5 Conclusion and outlook

The method provides a mathematical framework to systematically describe regionally desired biodiversity. The biodiversity potential field function is created from standardized blocks of parameters bonded by standardized links modelled using AND/OR relationships, yet offers great flexibility to honor the nuances of biodiversity across the world. The novelty is that is moves beyond the categorization of land use intensity classes focusing on the practices which are more beneficial or damaging to biodiversity in the area of study. This presents an opportunity for conservation authorities and conservation NGOs to fill the framework with specific requirements. This method brings the assessment of biodiversity in LCA closer to corporate environmental management. Defining the parameters, contributions, and their interactions to reflect conservation goals of different regions, and companies can measure through LCA how far from these goals their product’s land use is.

We foresee that biodiversity potential functions are most likely to be developed for ecoregions, and despite them being rather large units of land, this can be a tedious process for developers, but rewarding when it allows practitioners to use the methodology with relatively low effort, bringing the benefit of being able to distinguish and characterize management practices. Once the method is applied for different ecoregions and land uses, there might be an opportunity to simplify the construction of some of the field equations and parameters by transfer of knowledge, such as within the same biome or certain parameters for some land use practices. For example, Maier et al. (2019) use a similar, but expanded, method architecture; Lindner et al. (2019) build on both Maier et al. (2019) and approach presented here, but do define land use classes. Also, developing or using the field functions for one ecoregion may not be applicable to all ecosystems: for example, a wetland that is within a forest ecoregion’s boundaries.

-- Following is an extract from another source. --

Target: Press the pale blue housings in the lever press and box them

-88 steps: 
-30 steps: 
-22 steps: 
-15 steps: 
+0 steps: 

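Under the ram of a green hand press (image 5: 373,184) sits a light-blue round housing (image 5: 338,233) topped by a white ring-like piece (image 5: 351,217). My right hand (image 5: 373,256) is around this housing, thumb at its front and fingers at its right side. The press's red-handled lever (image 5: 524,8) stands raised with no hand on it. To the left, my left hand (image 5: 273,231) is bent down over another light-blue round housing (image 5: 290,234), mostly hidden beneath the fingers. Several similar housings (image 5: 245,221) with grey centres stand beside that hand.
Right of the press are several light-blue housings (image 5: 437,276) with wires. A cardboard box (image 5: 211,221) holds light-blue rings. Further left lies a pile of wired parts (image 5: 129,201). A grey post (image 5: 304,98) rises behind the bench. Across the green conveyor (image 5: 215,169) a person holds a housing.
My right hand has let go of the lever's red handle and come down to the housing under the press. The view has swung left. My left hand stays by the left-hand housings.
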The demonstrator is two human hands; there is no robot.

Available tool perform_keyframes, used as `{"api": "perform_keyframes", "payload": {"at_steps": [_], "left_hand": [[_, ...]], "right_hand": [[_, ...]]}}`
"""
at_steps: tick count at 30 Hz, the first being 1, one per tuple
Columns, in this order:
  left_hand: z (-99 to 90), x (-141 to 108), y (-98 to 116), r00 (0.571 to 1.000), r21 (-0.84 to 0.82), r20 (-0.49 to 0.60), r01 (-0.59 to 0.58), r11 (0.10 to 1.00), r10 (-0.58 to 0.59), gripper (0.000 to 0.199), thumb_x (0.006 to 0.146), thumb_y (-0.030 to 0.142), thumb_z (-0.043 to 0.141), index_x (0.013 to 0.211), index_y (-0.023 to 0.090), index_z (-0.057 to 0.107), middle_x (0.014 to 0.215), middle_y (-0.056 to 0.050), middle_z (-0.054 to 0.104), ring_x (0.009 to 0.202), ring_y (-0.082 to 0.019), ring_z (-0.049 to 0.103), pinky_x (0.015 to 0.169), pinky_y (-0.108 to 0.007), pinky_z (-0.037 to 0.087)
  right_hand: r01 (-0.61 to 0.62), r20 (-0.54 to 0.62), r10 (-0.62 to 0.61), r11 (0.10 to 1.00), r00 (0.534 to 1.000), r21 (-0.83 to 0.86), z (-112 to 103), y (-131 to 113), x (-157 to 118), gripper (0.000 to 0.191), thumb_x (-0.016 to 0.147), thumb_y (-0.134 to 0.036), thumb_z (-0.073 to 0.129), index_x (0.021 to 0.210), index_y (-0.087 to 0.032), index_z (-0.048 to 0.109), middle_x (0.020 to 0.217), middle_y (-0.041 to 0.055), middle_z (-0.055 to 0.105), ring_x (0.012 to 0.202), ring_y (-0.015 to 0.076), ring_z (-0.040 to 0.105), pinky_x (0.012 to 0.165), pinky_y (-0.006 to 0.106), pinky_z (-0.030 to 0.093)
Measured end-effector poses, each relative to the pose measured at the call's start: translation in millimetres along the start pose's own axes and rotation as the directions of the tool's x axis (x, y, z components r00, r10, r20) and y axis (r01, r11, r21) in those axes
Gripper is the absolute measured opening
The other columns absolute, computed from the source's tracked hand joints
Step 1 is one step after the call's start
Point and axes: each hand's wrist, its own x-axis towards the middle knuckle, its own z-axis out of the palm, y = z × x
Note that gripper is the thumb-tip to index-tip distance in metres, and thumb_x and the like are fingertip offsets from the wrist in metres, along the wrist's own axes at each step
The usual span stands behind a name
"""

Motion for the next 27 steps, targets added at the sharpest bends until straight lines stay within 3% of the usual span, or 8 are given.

Overall, in attempting to model reality, and as with any model, recommendations derived from it have to be carefully interpreted, especially in such early stages of development. Yet, we believe that our methodology is a practical way forward as it allows LCA developers to provide LCA users with tools that yield actionable results regarding impacts on biodiversity. The method has been applied for a variety of cases in different fields, but these potential field functions may need refinement as the overall methodology matures.